TAGS :Viewed: 7 - Published at: a few seconds ago

[ Python NLP: TypeError: not all arguments converted during string formatting ]

I tried the code on "Natural language processing with python", but a type error occurred.

import nltk
from nltk.corpus import brown

suffix_fdist = nltk.FreqDist()
for word in brown.words():
    word = word.lower()
    suffix_fdist.inc(word[-1:])
    suffix_fdist.inc(word[-2:])
    suffix_fdist.inc(word[-3:])
common_suffixes = suffix_fdist.items()[:100]

def pos_features(word):
    features = {}
    for suffix in common_suffixes:
        features['endswith(%s)' % suffix] = word.lower().endswith(suffix)
    return features
pos_features('people')

the error is below:

Traceback (most recent call last):
  File "/home/wanglan/javadevelop/TestPython/src/FirstModule.py", line 323, in <module>
    pos_features('people')
  File "/home/wanglan/javadevelop/TestPython/src/FirstModule.py", line 321, in pos_features
    features['endswith(%s)' % suffix] = word.lower().endswith(suffix)
TypeError: not all arguments converted during string formatting

Does anyone could help me find out where i am wrong?

Answer 1


suffix is a tuple, because .items() returns (key,value) tuples.
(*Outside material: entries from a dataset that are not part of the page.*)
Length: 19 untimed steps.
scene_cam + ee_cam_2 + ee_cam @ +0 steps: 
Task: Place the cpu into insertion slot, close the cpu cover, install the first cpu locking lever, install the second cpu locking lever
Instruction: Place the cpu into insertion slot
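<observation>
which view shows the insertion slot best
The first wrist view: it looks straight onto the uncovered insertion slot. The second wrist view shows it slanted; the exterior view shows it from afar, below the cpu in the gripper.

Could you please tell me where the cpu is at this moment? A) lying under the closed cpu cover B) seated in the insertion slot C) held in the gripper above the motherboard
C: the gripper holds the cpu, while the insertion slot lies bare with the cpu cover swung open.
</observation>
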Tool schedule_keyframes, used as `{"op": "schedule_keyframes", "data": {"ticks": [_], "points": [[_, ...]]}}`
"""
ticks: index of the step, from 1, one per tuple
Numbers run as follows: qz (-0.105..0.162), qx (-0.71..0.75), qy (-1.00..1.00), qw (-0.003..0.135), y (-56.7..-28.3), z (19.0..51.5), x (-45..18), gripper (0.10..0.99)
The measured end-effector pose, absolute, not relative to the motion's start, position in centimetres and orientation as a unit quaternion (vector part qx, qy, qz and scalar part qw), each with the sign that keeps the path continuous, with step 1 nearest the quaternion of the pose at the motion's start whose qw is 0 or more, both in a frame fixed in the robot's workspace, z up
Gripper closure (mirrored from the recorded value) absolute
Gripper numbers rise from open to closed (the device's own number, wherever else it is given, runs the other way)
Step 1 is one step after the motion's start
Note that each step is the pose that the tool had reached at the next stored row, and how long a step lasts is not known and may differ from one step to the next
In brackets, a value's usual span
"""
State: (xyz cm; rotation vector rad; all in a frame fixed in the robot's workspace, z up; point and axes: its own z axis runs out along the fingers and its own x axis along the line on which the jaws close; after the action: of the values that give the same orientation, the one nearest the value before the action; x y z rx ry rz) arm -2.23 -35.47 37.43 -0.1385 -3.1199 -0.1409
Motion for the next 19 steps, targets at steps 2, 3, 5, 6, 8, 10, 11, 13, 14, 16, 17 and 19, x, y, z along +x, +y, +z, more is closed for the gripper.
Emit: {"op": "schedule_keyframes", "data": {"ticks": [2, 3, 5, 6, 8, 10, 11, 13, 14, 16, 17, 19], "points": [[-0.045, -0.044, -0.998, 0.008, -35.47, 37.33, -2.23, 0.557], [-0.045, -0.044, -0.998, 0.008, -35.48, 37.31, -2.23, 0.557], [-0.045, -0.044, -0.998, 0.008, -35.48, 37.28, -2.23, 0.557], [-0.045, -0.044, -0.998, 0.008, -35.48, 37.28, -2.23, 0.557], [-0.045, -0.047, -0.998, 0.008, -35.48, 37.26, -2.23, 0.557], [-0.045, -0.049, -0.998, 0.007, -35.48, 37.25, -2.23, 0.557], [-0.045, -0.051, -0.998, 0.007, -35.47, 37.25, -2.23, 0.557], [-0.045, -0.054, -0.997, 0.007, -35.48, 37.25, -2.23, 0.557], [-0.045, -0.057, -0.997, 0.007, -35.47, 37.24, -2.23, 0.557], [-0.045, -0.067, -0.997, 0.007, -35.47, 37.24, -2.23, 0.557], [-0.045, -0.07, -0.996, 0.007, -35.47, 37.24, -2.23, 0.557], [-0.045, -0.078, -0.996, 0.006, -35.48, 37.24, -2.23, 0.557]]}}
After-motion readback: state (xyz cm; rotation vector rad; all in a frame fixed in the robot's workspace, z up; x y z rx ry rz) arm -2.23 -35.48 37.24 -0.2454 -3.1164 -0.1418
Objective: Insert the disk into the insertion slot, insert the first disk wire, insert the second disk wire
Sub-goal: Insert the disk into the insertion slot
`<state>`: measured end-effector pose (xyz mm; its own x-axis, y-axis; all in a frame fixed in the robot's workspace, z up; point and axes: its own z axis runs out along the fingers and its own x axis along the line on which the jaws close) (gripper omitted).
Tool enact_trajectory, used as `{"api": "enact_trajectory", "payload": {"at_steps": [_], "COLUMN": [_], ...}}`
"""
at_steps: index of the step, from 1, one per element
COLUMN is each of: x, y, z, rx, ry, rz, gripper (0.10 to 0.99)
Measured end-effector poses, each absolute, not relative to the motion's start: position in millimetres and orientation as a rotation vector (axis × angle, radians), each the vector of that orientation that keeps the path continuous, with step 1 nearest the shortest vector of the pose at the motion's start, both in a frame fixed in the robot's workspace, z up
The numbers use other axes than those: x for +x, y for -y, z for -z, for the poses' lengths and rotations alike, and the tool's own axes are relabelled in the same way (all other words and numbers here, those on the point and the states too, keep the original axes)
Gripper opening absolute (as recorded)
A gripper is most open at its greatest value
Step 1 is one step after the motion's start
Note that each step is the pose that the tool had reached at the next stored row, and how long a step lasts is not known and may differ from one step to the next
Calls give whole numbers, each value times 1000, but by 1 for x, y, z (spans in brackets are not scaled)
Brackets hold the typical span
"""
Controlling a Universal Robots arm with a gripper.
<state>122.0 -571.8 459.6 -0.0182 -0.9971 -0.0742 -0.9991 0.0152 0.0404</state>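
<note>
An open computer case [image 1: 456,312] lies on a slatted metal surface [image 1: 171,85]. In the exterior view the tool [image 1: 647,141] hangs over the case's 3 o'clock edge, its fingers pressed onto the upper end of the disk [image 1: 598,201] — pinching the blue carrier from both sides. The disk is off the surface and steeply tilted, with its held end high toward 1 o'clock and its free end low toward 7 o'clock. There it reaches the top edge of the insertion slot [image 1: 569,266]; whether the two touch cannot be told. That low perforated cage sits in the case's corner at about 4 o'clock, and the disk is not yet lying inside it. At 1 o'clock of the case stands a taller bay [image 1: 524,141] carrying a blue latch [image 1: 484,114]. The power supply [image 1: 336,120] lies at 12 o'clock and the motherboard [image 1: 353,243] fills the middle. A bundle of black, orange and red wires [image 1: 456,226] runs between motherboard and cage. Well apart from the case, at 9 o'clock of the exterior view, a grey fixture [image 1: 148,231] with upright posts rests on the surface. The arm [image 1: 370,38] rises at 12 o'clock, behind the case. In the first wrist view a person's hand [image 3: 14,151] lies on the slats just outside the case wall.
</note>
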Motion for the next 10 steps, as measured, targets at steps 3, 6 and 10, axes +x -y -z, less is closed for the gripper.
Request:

When you use %, if the right hand side is a tuple, the values will be unpacked and substituted for each % format in order. The error you get is complaining that the tuple has more entries than % formats.

You probably want just the key (the actual suffix), in which case you should use suffix[0], or .keys() to only retrieve the dictionary keys.